▸ What you need to do
Reproduce the records exactly, but not the pictures.

▸ Provided information
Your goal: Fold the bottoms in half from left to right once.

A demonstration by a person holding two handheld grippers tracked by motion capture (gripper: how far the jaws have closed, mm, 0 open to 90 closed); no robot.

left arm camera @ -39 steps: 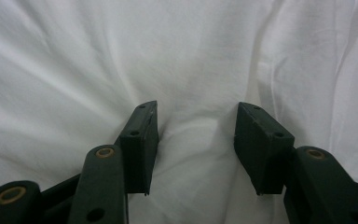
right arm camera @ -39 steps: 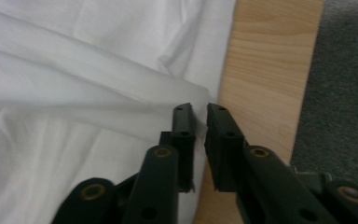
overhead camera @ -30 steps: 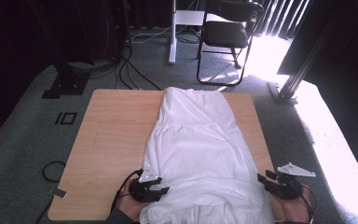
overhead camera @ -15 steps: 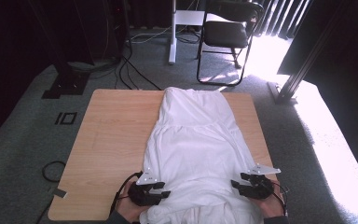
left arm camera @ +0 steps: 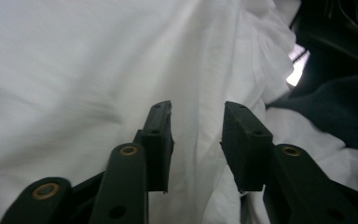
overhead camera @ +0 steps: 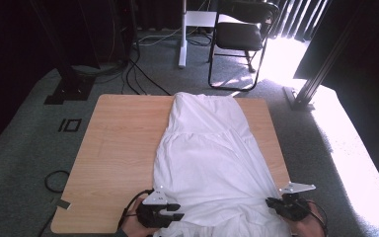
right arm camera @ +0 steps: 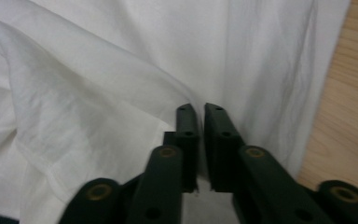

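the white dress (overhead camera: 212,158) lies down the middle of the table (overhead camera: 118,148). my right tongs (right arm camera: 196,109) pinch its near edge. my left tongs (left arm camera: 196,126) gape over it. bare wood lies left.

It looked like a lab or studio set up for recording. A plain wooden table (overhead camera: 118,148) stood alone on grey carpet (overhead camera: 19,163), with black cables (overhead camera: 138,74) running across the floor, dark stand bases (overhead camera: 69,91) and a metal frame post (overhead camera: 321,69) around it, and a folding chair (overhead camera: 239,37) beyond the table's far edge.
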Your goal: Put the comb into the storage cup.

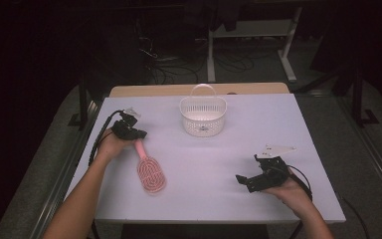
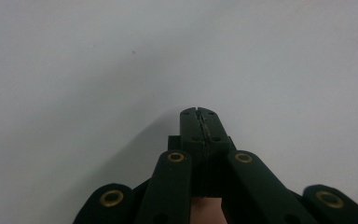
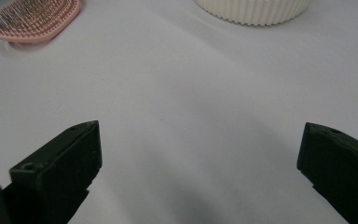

▸ Answer for the task
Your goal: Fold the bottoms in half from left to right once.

A demonstration by a person holding two handheld grippers tracked by motion capture (gripper: how far the jaws have closed, mm, 0 open to 90 closed); no robot.

left arm camera @ -39 steps: 
right arm camera @ -39 steps: 
overhead camera @ -30 steps: 
overhead camera @ -15 steps: 
left arm camera @ +0 steps: 
overhead camera @ +0 steps: 
right arm camera @ +0 steps: 

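the white dress (overhead camera: 212,158) lies down the middle of the table (overhead camera: 118,148). my right tongs (right arm camera: 196,109) pinch its near edge. my left tongs (left arm camera: 196,126) gape over it. bare wood lies left.

It looked like a lab or studio set up for recording. A plain wooden table (overhead camera: 118,148) stood alone on grey carpet (overhead camera: 19,163), with black cables (overhead camera: 138,74) running across the floor, dark stand bases (overhead camera: 69,91) and a metal frame post (overhead camera: 321,69) around it, and a folding chair (overhead camera: 239,37) beyond the table's far edge.
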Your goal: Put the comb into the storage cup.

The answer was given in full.